Exercise instructions | Only lines holding the word "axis" are needed; copy each of them from the material.

□ □ □ □ □ □ □

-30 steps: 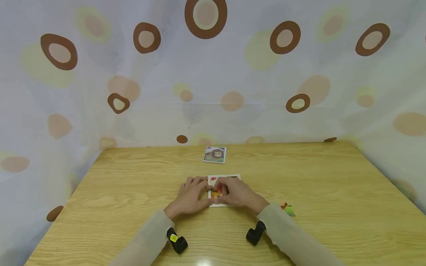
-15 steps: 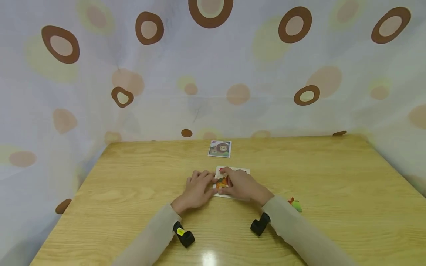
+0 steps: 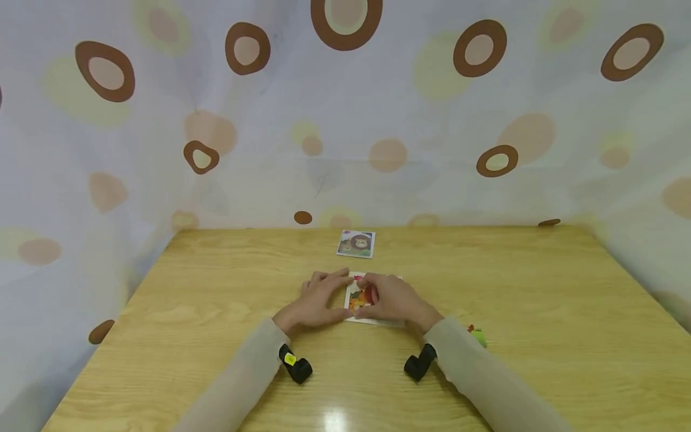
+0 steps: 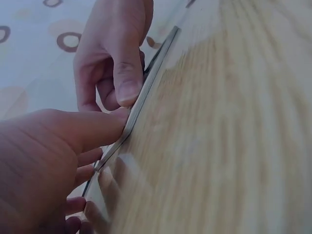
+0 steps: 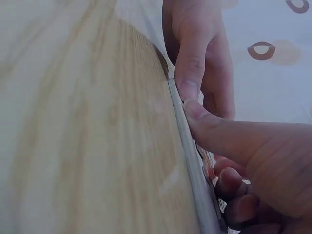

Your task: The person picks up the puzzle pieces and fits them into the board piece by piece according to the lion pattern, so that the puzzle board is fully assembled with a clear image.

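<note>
In the head view a small white-edged picture puzzle board (image 3: 351,294) lies on the table, with orange and red artwork showing between the hands. My left hand (image 3: 318,300) rests along its left side, index finger at the far corner and thumb at the near corner. The thumb (image 4: 97,127) is straight against the board edge in the left wrist view. My right hand (image 3: 396,299) covers the board's right part, thumb and curled index finger around a reddish puzzle piece (image 3: 370,294). In the right wrist view the board (image 5: 187,151) is edge-on, with both thumbtips meeting at it.
A lion picture card (image 3: 356,244) lies beyond the board. By the right sleeve is a loose green and red puzzle piece (image 3: 478,336), partly hidden. The wooden table (image 3: 216,288) ends at a patterned curtain (image 3: 259,120).
The head view has shifted a little. My left index finger has straightened and moved toward the far corner of the board. My right hand stays over the picture, its fingers slightly shifted.
</note>
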Motion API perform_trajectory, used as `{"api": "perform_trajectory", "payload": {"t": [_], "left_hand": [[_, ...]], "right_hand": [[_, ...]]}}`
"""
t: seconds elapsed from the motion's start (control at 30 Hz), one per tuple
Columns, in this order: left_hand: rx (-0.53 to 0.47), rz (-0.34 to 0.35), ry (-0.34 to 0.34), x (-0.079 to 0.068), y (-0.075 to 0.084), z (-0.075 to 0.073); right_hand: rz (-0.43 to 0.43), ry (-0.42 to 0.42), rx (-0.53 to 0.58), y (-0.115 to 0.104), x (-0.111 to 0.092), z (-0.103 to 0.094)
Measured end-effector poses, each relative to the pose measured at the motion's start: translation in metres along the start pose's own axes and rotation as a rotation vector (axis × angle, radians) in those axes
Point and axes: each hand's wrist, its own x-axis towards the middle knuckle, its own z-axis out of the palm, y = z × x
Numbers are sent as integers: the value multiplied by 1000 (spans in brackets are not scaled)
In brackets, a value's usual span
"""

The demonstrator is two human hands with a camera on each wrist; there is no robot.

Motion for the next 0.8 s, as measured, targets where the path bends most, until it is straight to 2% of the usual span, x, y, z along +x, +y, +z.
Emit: {"api": "perform_trajectory", "payload": {"t": [0.1,0.2,0.33,0.47,0.57,0.8], "left_hand": [[32,7,-13,0,2,1],[71,6,25,-1,4,3],[122,-6,72,-2,6,10],[120,-22,94,-4,4,13],[110,-31,110,-5,3,13],[97,-6,162,-8,2,14]], "right_hand": [[-30,-3,-41,0,-3,0],[-101,-6,-63,0,-6,-1],[-154,-50,13,5,-13,-1],[-165,-53,178,14,-24,-4],[-161,-21,249,20,-35,-11],[-144,24,203,45,-63,-37]]}}
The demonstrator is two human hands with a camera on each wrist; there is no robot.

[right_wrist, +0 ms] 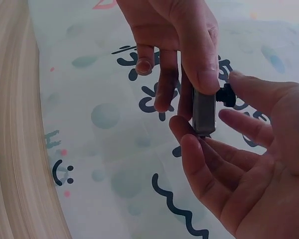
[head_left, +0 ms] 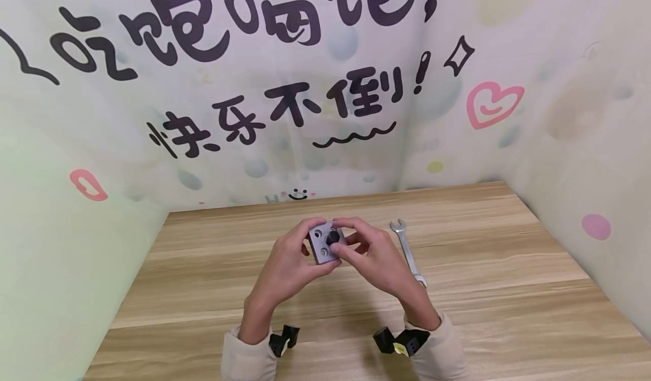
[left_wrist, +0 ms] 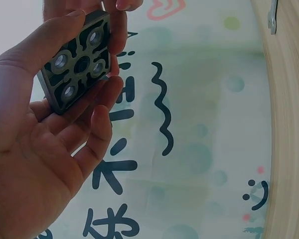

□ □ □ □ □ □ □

Output of the exercise |
Measured end-effector poses, each relative to the pose measured at the motion's start: translation in metres along the start pose's own axes and rotation as a rotation vector (axis × angle, radians) in those axes
Point and axes: each hand's wrist, its own x-axis towards the middle knuckle, its own z-axis out of the palm, y = z × x

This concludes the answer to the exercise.